Your task: Where the listing shows an image, skip it and output all other material unchanged.

------------

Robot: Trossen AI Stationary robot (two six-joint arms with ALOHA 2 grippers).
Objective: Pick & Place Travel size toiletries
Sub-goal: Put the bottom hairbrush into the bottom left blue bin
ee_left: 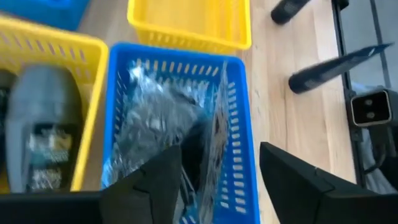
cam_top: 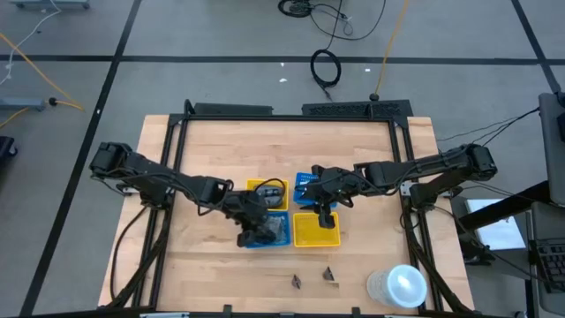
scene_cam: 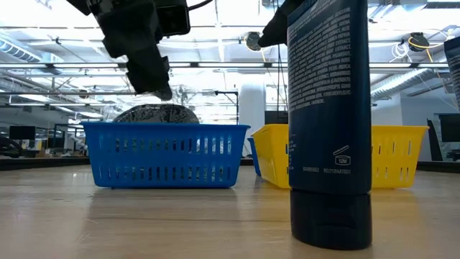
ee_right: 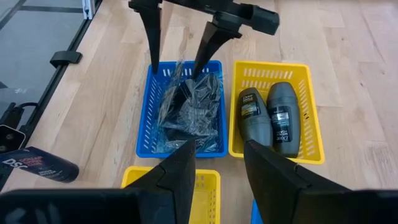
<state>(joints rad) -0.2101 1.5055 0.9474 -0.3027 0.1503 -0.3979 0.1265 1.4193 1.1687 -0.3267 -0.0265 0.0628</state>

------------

Output for this exercise:
Robot: Trossen AI Stationary robot (two six-joint arms with ALOHA 2 grippers).
Objective: Pick & Place Travel size toiletries
Sub-goal: Put the bottom hairbrush into the bottom left blue bin
ee_left: 
cam_top: 
scene_cam: 
ee_right: 
<state>(joints rad) -0.2101 1.5055 0.9474 -0.3027 0.1503 -0.3979 0.1265 1.4193 1.1687 -0.3267 -0.0265 0.0628</state>

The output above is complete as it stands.